Kepala Kantor SAR Surabaya, Nanang Sigit, membenarkan data tersebut dan menyebut operasi penyelamatan masih berlanjut. "Kapal Penumpang Mutiara Sentosa 2 Rute Surabaya-Makasar dengan POB sekitar 250 orang terbakar," kata Nanang dalam laporannya.
Tim SAR gabungan terus memastikan tidak ada penumpang yang tertinggal. AHY mengapresiasi kerja cepat Kementerian Perhubungan, Direktorat Jenderal Perhubungan Laut, serta tim SAR dalam memverifikasi data penumpang dan melakukan evakuasi.
Kronologi Laporan Kebakaran
Informasi awal kebakaran diterima petugas siaga Kantor SAR Surabaya dari Syahbandar Tanjung Perak pada pukul 08.24 WIB. Satu menit kemudian, PT Atosim Lampung Pelayaran selaku operator kapal memberikan konfirmasi kepada petugas siaga. Menurut pihak perusahaan, nakhoda sempat melaporkan kebakaran terjadi di ujung utara Madura sekitar pukul 06.00 hingga 07.00 WIB, namun komunikasi terputus setelahnya.
Pada pukul 08.30 WIB, Kantor SAR Surabaya berkoordinasi dengan Syahbandar Tanjung Perak untuk memastikan posisi terakhir kapal. Koordinasi dilanjutkan pada pukul 09.00 WIB antara Pos SAR Sumenep dengan Stasiun Radio Pantai (SROP) Kalianget.
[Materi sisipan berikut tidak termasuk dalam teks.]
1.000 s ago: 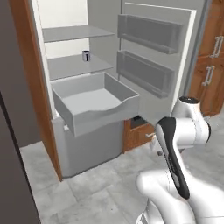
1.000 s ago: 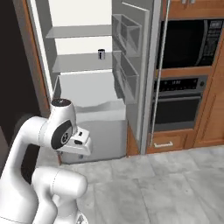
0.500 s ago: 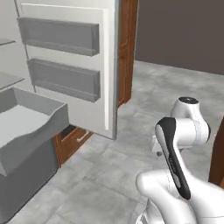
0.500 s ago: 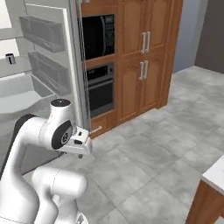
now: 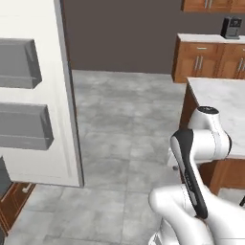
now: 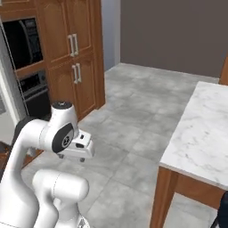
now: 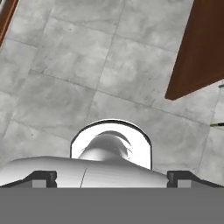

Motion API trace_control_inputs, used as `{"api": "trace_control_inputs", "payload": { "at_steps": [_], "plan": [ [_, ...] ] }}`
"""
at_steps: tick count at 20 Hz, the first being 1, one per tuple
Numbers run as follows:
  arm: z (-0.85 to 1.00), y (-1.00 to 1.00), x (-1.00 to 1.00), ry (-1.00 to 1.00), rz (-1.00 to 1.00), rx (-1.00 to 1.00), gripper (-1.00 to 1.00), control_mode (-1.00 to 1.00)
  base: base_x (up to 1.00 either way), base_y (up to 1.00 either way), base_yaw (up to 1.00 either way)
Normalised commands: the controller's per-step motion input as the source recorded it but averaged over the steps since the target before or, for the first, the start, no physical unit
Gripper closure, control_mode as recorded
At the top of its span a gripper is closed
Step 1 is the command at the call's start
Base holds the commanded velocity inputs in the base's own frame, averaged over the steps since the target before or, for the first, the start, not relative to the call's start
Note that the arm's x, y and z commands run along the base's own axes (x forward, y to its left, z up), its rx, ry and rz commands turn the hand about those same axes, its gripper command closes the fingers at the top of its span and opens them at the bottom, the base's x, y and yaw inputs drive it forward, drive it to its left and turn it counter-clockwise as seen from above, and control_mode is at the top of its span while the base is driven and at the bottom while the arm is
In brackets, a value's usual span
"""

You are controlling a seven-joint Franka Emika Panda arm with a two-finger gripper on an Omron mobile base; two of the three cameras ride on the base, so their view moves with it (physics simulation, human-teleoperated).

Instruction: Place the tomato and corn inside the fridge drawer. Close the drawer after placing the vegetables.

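A simulated kitchen, seen from a mobile base carrying a folded white arm. The gripper (image 7: 112, 179) points straight down at the grey tiled floor (image 7: 65, 83); its two dark fingertips (image 7: 41, 178) sit wide apart at the bottom of the hand view with nothing between them, so it is spread and holds nothing. Neither the tomato, the corn nor the fridge drawer can be placed from these pictures. As a judgement, a tomato would be light, smooth, round and easily bruised (best pinched gently across its widest part), while corn would be firmer and better held across the middle of its length. On the left stands the open white fridge door (image 5: 52, 119) with two grey door bins (image 5: 21, 127). A marble-topped island (image 6: 200, 129) on brown wooden legs lies to the right, and wooden cabinets (image 6: 75, 53) with a built-in oven (image 6: 33, 87) line the wall.
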Motion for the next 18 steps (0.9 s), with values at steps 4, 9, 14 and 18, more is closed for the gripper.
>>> {"api": "trace_control_inputs", "payload": {
  "at_steps": [4, 9, 14, 18],
  "plan": [
    [0.0, 0.0, 0.0, 0.0, 0.0, 0.0, -1.0, 1.0, 1.0, 0.57, -0.39],
    [0.0, 0.0, 0.0, 0.0, 0.0, 0.0, -1.0, 1.0, 1.0, 0.56, -0.31],
    [0.0, 0.0, 0.0, 0.0, 0.0, 0.0, -1.0, 1.0, 1.0, 0.06, -0.16],
    [0.0, 0.0, 0.0, 0.0, 0.0, 0.0, -1.0, 1.0, 1.0, 0.0, -0.06]
  ]
}}
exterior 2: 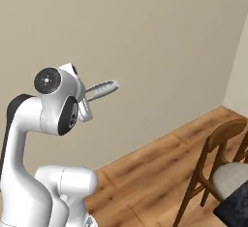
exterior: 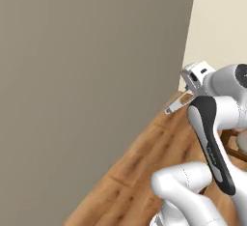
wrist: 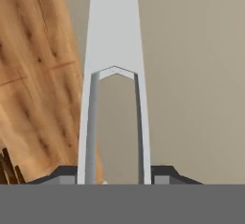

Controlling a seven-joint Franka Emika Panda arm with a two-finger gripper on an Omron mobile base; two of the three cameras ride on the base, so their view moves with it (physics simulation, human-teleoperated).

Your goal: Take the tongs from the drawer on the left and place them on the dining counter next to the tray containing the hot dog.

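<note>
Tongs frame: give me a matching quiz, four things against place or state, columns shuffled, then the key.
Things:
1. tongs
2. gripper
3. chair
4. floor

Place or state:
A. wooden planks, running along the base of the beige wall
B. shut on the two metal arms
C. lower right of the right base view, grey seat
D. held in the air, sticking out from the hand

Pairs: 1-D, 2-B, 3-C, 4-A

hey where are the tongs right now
The tongs are held in the end effector, up in the air in front of the beige wall, above the wooden floor, sticking out past the arm's wrist.
</note>
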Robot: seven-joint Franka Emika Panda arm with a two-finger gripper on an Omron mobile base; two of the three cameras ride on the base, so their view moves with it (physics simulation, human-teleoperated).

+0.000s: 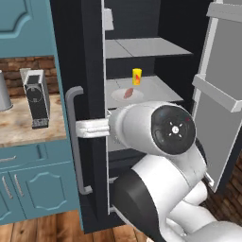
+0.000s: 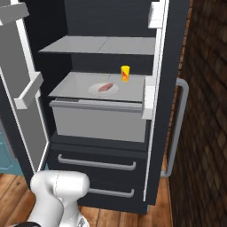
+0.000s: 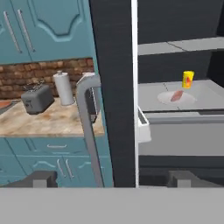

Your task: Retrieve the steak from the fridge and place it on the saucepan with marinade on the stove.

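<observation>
1. Fridge (image 2: 173,53): tall, black, both doors swung open. Grey shelves inside, a large grey bin under the middle shelf, two dark drawers with silver bar handles at the lower centre of the right base view.
2. Steak (image 2: 105,88): small reddish-pink slab lying flat on a white plate (image 2: 95,91), on the middle shelf. It sits in the upper centre of the right base view, at centre right of the hand view (image 3: 176,96), and above centre in the left base view (image 1: 128,92).
3. Yellow carton (image 2: 125,73): upright on the same shelf, just behind and to the right of the plate, not touching it.
4. Gripper (image 3: 113,179): two dark finger tips rise at the bottom of the hand view, set wide apart, nothing between them. The steak lies well beyond them, up and to the right in that frame, inside the fridge.
5. Fridge door edge (image 3: 114,87): runs vertically through the middle of the hand view, with its curved silver handle (image 3: 89,131) to its left.
6. Counter (image 3: 48,120): left of the hand view, tan top over teal cabinets, carrying a grey toaster (image 3: 37,99) and a white paper roll (image 3: 64,89) against a brick wall.
</observation>
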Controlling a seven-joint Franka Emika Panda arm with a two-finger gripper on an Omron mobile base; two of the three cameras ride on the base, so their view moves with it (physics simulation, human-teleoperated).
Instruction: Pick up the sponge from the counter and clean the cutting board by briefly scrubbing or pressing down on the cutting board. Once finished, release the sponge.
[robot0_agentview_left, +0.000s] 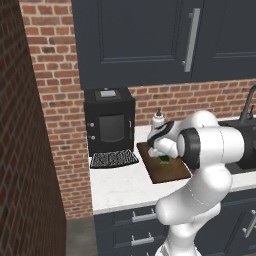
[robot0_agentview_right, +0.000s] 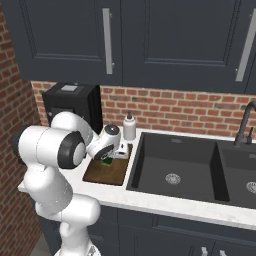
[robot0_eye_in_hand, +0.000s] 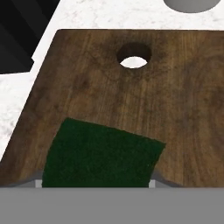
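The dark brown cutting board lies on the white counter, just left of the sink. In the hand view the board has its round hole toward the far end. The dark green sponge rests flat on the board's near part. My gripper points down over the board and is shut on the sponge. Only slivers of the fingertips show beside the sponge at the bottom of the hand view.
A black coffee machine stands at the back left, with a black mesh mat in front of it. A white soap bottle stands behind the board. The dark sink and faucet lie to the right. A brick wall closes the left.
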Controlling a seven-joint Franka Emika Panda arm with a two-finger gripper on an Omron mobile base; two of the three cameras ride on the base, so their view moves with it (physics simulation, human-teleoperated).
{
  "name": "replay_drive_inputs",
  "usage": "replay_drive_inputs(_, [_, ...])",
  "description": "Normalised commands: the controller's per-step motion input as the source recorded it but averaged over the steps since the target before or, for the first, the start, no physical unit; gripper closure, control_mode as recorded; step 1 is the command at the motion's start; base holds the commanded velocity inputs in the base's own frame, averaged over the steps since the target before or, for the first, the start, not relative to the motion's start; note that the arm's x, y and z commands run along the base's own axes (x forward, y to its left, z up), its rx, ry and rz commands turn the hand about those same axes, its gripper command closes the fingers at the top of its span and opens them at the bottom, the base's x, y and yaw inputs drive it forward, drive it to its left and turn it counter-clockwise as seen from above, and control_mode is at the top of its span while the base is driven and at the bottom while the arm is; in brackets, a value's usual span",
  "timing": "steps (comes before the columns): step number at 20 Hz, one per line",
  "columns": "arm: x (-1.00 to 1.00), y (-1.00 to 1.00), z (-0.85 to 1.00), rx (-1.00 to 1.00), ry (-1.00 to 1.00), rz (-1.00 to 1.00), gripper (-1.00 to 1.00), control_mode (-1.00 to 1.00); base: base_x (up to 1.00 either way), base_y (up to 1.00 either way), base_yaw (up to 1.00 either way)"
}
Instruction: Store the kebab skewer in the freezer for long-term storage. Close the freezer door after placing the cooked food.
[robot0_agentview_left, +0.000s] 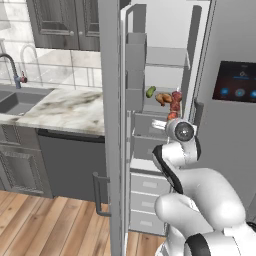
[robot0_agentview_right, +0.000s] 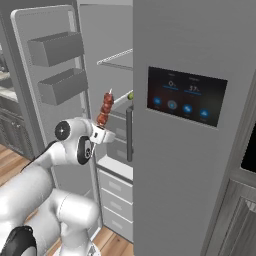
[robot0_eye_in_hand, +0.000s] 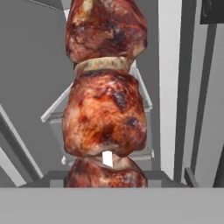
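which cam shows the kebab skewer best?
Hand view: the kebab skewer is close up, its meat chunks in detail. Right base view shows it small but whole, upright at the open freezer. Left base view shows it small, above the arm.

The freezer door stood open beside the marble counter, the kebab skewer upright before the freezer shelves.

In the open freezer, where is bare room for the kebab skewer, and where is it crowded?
Free: the top shelf of the freezer, under its roof.
Crowded: the middle shelf, where a green vegetable and orange food lie beside the kebab skewer.
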Motion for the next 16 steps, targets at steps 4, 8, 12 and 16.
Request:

Hasil komunikasi SROP dengan Kapal Meratus Project 3 yang berada di sekitar lokasi kejadian pada pukul 09.45 WIB memastikan posisi KMP Mutiara Sentosa 2 berada 19 mil laut di utara Pulau Buruan, Sapudi. "Kondisi kapal hampir terbakar habis dan penumpang kapal berada di anjungan dan haluan," ucap Nanang.
Evaluasi Keselamatan Pelayaran
AHY menekankan bahwa insiden ini menjadi pengingat pentingnya keselamatan transportasi laut. Ia meminta seluruh aspek, mulai dari kondisi kapal, kompetensi personel, hingga prakiraan cuaca, diperiksa ulang secara ketat.
"Secara umum, pertama Kementerian Perhubungan, dalam hal ini Direktorat Jenderal Perhubungan Laut, masih terus memastikan verifikasi data penumpang kapal hasil evakuasi bersama, bekerja sama dengan tim SAR, kemudian kapal-kapal patroli," kata AHY.
Ia menambahkan, "Kita ingin memastikan bahwa terkait transportasi laut, safety first, tentu ini harus kita pastikan. SOP dijalankan, protap dijalankan, keselamatan penumpang nomor satu, cuaca juga tentunya harus bisa kita mitigasi, dan selebihnya kita ingin memastikan kapal selalu dalam kondisi layak, tidak ada masalah teknis, dan semangat kita memang terus meremajakan kapal-kapal kita."
Pemerintah berkomitmen memperkuat Standar Operasional Prosedur (SOP), prosedur tetap (protap), mitigasi cuaca, serta memastikan kelaikan kapal sebelum beroperasi. Langkah ini diambil agar kejadian serupa tidak terulang di masa mendatang.